正確に言うと、万年筆が欲しいというパワーを満たすだけのブツがなかなか見当たらない。
10年ほど前までは万年筆は武士にとっての刀のような存在、すなわち(本来は)武器!
命を守るために常にそばに置いて大切に使うということで、自分を納得させつつ、一杯購入していた。
ゴルフのクラブを買い換えるとスコアが上がることを期待する人や、カメラを買い換えると良い写真が撮れると錯覚する人とは違う何かがあった。
刀剣を並べてポンポンと粉をつけて手入れしているような感じだったなぁ・・・そのあたりは武蔵坊弁慶の1000本集めるという想いとは違ったはず。
逸品を少しずつ買い足していく感じかな?少しずつはともかくとして・・・
そういう万年筆=刀の世界で暮らしてきた拙者には、昨今のガラスペンやインクの流行、スチールペンの流行は、懐かしい感じがする。
それは、ビューティペア、クラッシュギャルズ全盛期の女子プロレス。でも本質は全く違う。
プロレスはストーリー(誰をどのタイミングでブレイクさせるか)を作り、それに従った盛り上げ方をしていた。
まぁ、大抵はそれが外れて、別の人がブームになったりしてた。
今回のインクやガラスペンの流行は少し違っている。
今はバブル期だと思う。これからブームが落ち着いてきたときに力の差が出てくるはずだ。
たとえば、可愛くて綺麗なガラスペンならなんでも欲しいという人たちが育っていくと、書き味が良くインクが切れないガラスペンが欲しいと変わっていく。
ブームにあおられている人たちは、別の物がはやればお金の使い道を変えていく。
そういう時でも残っていくのは、しっかりとした技術で、書き味と美しさを両立させたガラスペン。

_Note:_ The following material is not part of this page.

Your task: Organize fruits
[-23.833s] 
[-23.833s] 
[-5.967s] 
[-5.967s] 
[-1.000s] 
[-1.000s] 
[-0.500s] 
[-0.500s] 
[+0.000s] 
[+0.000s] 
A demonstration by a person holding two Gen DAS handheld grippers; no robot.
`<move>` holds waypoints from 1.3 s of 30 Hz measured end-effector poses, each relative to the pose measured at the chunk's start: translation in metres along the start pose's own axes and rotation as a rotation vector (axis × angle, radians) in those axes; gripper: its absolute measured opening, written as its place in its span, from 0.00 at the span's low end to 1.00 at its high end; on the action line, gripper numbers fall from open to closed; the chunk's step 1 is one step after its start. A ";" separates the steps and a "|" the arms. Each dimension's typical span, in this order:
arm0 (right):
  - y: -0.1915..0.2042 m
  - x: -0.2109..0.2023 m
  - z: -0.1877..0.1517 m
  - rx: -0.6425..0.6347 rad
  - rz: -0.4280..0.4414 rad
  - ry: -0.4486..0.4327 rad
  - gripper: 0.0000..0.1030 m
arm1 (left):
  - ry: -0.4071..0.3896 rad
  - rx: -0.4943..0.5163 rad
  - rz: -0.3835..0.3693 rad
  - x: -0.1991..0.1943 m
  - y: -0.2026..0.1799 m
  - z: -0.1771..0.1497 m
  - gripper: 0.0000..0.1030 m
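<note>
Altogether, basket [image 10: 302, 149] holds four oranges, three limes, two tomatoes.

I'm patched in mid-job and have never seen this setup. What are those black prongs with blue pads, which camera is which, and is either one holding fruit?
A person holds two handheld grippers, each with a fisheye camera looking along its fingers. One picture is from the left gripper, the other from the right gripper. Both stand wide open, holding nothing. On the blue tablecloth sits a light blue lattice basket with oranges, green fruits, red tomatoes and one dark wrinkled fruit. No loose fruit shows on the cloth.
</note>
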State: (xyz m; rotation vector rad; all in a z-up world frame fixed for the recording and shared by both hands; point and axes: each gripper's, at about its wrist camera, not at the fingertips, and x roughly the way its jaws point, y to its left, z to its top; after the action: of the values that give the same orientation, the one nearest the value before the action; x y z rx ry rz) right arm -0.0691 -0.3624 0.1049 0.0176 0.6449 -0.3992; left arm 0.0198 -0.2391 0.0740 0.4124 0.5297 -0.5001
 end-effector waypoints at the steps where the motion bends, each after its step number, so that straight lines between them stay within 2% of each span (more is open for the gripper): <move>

そして煮詰まったり、固まったり、ペン芯で固まってもすぐに洗い流せるインクなど。
既にそういう時代が来ているような気がする。もう誰かが公開すれば一気に認知されるのだろうが、まだ、誰も言いそうにもない。
技術は文化が花開いた時にしか進歩しない。今がその時!
いろいろな新しい技術が蓄積されているはずだ。その技術が公開されたとき、市場は一気に変わるだろう。
可能性としては市場は一気にシュリンクし、良い物だけが残っていく・・・これちょっと寂しい。
今のインクブームは、ショップオリジナル・インクとガラスペンが支えているといえる。
ただ、インクは販売に手がかかる割に一本あたりの利益額が少なく、お店の日常的な負担は大きいはずだ。
だからこそ、イベント販売に店舗が積極的になるのだろう。発送の手間がかからないから。
インクは装飾品と言うよりも、化粧品(ファンデーションのようなもの)。
それが無いと女は成り立たない? で、ガラスペンはピアス。持つなら複数個。インクに似合うガラスペンにしたい?
その位置を狙った万年筆も増えてきた。女性をターゲットにし、数を買ってもらえる万年筆。すなわち、軸を売る万年筆。
武士としては、ペン先のバリエーションで売る時代を期待したい。
往年のパーカーなどはペン先バリエーションだけで100種類近くあったと聞く。良い時代だったなぁ〜。
それが望むべくもないとすれば、せめて調整でそういう事を実現したいものじゃ。それなら拙者でも出来る。